Вечер теплый и тихий. Сижу в скверике перед своим домом, дышу свежим воздухом и гляжу на освещенные окна писательских квартир. На окнах висят вполне обывательские шторы с цветочками и тюлевые занавески. Видны также цветы в горшках тоже вполне обывательского вида. Кое-где шторы слегка раздвинуты, и можно полюбоваться люстрами, свисающими с потолков, коврами и картинами, висящими на стенах. Не слишком роскошно живут мои коллеги. Скромненько живут. Вот и я рядом с ними буду жить скромненько, почти по-пролетарски.
Впервые в жизни наблюдаю полное лунное затмение. Погода отличная, небо чистое и ничто не мешает разглядывать ночное светило в столь необычном для него состоянии. Наползая с одного боку, тень закрыла почти весь лунный диск. Остался лишь маленький сверкающий серп. Но и он вскоре исчез. Затменная луна приобрела тускло-розовый оттенок и стала похожа на перезревший персик.
Снова заговорили о летающих тарелках. На сей раз статья в «Комсомолке». Небрежно-развязный тон. Плоский юмор. Всё отрицается и высмеивается. Но в конце статьи написано, что работает комиссия, что собираются факты, что есть во всем этом нечто, но страшного ничего в этом, конечно же, нет и быть не может.
«Обычный час» поступил наконец-то в продажу. В Доме книги спокойненько лежит на прилавке – его не берут. Продавщица Люся успокоила меня: «Подождите, всё разберут, ничего не останется».
Взял томик, подержал его на ладони. Когда-то говорил я себе: «Увидеть бы свою книжку, иллюстрированную своими картинами! После этого можно и умереть». Вот она – эта книжка! Вот они – мои картины! Не ради этой ли книжонки я на свет родился?
Лунища над городом огромная и яркая прямо-таки до неприличия. Оголтелая какая-то.
Полюбил я Карповку нежной, тихой любовью. Что-то в этой скромнейшей речушке трогает меня.
Самый опасный человеческий инстинкт – инстинкт самоутверждения. Его проявления неприятны уже в розовом детском возрасте. Взрослые же, самоутверждаясь, частенько творят чудовищные вещи.

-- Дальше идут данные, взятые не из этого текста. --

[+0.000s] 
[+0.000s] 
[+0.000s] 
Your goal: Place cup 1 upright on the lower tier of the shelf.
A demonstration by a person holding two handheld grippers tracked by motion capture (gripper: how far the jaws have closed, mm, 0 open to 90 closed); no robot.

Человек с походкой, красноречиво говорящей о том, что он чрезвычайно высокого о себе мнения. Видеть его походку просто противно.
Шорох узких, мертвых, легких листьев, влекомых ветром по сухому, чистому, холодному асфальту.
И все же самое любимое занятие – хождение по городу, блуждание по дворам и переулкам, стояние у оград на набережных, сидение на скамейках в скверах, заглядывание в парадные и подворотни, рассматривание магазинных витрин и изучение театральных афиш. Этим я могу заниматься без устали целыми днями.
Две неопрятные старухи в сосисочной. В лицах еле заметные остатки былой интеллигентности. Едят сосиски руками. Чавкают.
Девушка в светлом плащике в Конюшенном. Сзади на капюшоне нечто, похожее на ленточку, кокетливо и очень мило завязано бантиком. Лица не видно.
В Доме книги 500 томиков «Обычного часа» было продано за три дня. В других магазинах центральной части города тоже все уже распродано. Сегодня после очередной лекции меня обступили студенты – у каждого в руках была моя книжица. Пришлось ставить автографы.
Придя домой, взглянул на Настину фотографию. Настя была как-то особенно печальна и смотрела на меня с укором. Давно не посещал я ее могилу, вот что.
Лаборантка кафедры Ниночка сказала, что моей судьбе можно позавидовать. Ниночке 20 лет. Она учится на вечернем отделении нашего факультета. Она купила 10 экземпляров моего сборника для всех своих друзей.
Перепечатываю начисто стихи последних лет (были только черновики). И все сомневаюсь: хорошо это или дурно? И все переделываю, исправляю, сокращаю, дополняю. А казалось мне, что стихи уже отлежались и я их скоренько – раз, раз – отстучу на машинке.